Just 10 minutes of recordings brought a lost voice back. Actor Eric Dane, who lost his ability to speak to ALS, started telling his story again in his own voice using ElevenLabs' voice restoration technology. Then in February 2026, ElevenLabs launched Eleven v3 — their most expressive TTS model ever — rewriting the standard for AI voice synthesis. We've moved beyond just "reading aloud" to an era where text alone can produce voices that whisper, laugh, and sigh.

TL;DR
Eleven v3 launched (70+ languages) Audio Tags for emotion & non-verbal control Text to Dialogue API (multi-voice) 11 Voices: voice restoration for 1M people with ALS

What is this?

ElevenLabs v3 has two stories happening at once. One about technology, one about people.

The technology story — Eleven v3 model. ElevenLabs' latest voice synthesis model, launched on February 12, 2026. While the previous model (Multilingual v2) focused on "reading naturally," v3 was built with the goal of "acting" voices. Three key changes stand out.

First, Audio Tags. You can insert emotion or action cues in brackets within the text. Add tags like [whispers], [excited], [sighs], [laughs] and the model adjusts tone and pace accordingly. It even supports sound effect tags like [gunshot] and [explosion], reducing the need to separately edit sound effects for audiobooks or game dialogue.

Second, Text to Dialogue API. An API that weaves multiple voices into a single conversation. Specify up to 10 unique voices, and it generates natural dialogue where each character reacts to others' speech patterns. Usable anywhere multi-character audio is needed: podcasts, audiobooks, game dialogue.

Third, 70+ language support. Broad coverage including Korean, Japanese, Chinese, Arabic, and other Asian and Middle Eastern languages, with automatic accent adjustment based on text content.

70+
Supported languages
#1
Blind listening test winner
2.83%
Word error rate (industry lowest)

In independent blind listening tests, ElevenLabs placed first with 37 votes. Second place got 19. The word error rate (WER) of 2.83% is industry-leading.

The human story — 11 Voices project. A docuseries unveiled at SXSW on March 11, 2026. Eleven people who lost their voices to ALS, cerebral palsy, and other conditions narrate their own stories using AI-restored versions of their voices. Actor Eric Dane regained his voice through ElevenLabs technology while battling ALS, and his wife Rebecca Gayheart Dane became the spokesperson for this project.

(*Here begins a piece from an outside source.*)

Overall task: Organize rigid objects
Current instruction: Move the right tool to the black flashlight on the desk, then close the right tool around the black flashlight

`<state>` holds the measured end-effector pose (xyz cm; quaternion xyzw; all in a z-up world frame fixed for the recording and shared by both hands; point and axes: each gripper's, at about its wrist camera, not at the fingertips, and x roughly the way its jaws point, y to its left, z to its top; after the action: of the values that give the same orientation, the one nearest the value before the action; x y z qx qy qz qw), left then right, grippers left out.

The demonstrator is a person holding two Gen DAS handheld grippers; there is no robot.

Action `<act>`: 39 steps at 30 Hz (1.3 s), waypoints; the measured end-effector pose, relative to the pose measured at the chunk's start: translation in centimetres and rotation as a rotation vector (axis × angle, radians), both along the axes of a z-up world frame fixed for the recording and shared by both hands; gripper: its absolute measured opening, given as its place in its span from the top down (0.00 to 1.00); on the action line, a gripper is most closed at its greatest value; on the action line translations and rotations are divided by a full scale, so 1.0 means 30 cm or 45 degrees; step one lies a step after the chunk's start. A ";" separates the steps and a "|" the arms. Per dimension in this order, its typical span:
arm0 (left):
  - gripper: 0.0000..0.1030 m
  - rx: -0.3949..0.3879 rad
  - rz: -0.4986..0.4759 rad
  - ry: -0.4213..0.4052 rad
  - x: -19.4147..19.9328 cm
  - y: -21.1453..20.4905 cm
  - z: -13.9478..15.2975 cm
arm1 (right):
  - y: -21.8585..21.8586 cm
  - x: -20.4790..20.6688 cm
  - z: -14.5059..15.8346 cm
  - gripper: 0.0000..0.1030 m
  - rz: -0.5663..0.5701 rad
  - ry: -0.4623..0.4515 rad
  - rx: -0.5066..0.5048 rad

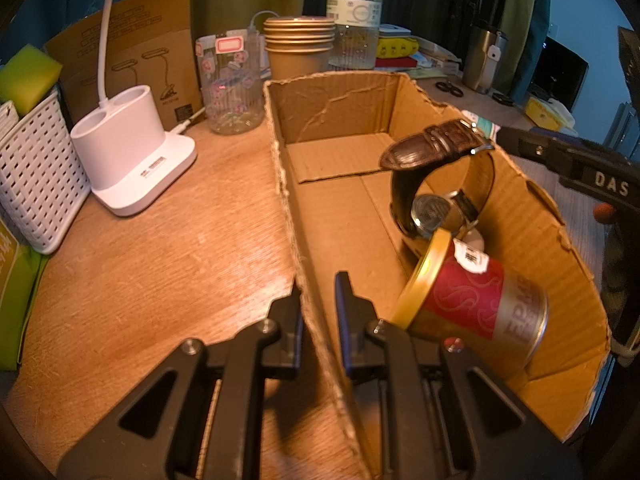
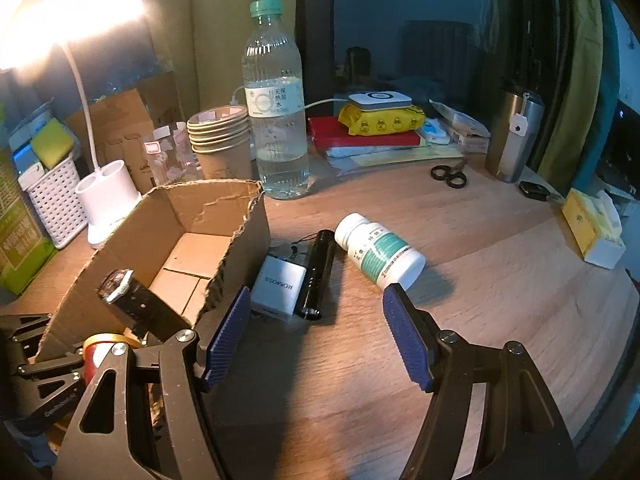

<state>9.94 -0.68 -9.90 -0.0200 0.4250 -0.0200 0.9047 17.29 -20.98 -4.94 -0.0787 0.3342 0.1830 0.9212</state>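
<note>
An open cardboard box (image 1: pixel 520 216) sits on the wooden desk. Inside it lie a red and gold tin can (image 1: pixel 476 300) and a wristwatch with a dark leather strap (image 1: pixel 432 184). My left gripper (image 1: pixel 318 312) is shut on the box's left wall, one finger on each side. The box (image 2: pixel 236 236), watch (image 2: pixel 132 296) and can (image 2: pixel 102 350) also show at the left of the right wrist view. My right gripper (image 2: pixel 316 328) is open and empty above the desk. Just beyond it lie a white charger (image 2: pixel 278 286), a black cylinder (image 2: pixel 318 274) and a white pill bottle (image 2: pixel 378 254).
At the back stand a water bottle (image 2: pixel 276 112), stacked paper cups (image 2: pixel 220 140), a white lamp base (image 1: pixel 132 152), a white basket (image 1: pixel 36 184) and a steel tumbler (image 2: pixel 514 136). Scissors (image 2: pixel 450 176) and a yellow tissue box (image 2: pixel 592 228) lie at the right.
</note>
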 end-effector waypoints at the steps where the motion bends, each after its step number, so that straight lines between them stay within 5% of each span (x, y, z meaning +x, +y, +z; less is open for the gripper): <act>1: 0.86 0.000 0.000 0.000 0.000 0.000 0.000 | 0.002 0.004 -0.001 0.30 0.003 -0.009 -0.012; 18: 0.86 0.000 0.000 0.000 0.001 -0.002 -0.001 | 0.010 0.082 -0.066 0.31 -0.007 0.012 -0.103; 28: 0.86 0.000 0.000 0.000 0.001 -0.002 -0.001 | 0.017 0.136 -0.074 0.46 0.005 0.043 -0.115; 39: 0.86 0.000 0.000 0.000 0.001 -0.002 -0.001 | 0.031 0.197 -0.094 0.49 0.039 0.104 -0.114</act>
<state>9.97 -0.74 -9.95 -0.0201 0.4249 -0.0198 0.9048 23.20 -20.06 -7.75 -0.1176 0.3780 0.1849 0.8995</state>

ElevenLabs co-founder Mati Staniszewski said: "When someone loses their voice, they lose their independence and their connection to the people they love." With just 10 minutes of past recordings, they can create a nearly indistinguishable digital voice, integrated with assistive devices for everyday conversation.

1 Million Voices campaign

ElevenLabs pledged to provide free voice restoration technology to 1 million people experiencing voice loss. In-kind donation value of $1 billion. About 7,000 people have been supported so far, working with 800+ nonprofit partners across 49 countries. The official trailer was narrated by Sir Michael Caine using an ElevenLabs voice.

What changes?

With so many choices in the AI TTS market now, what v3 actually changes is what matters.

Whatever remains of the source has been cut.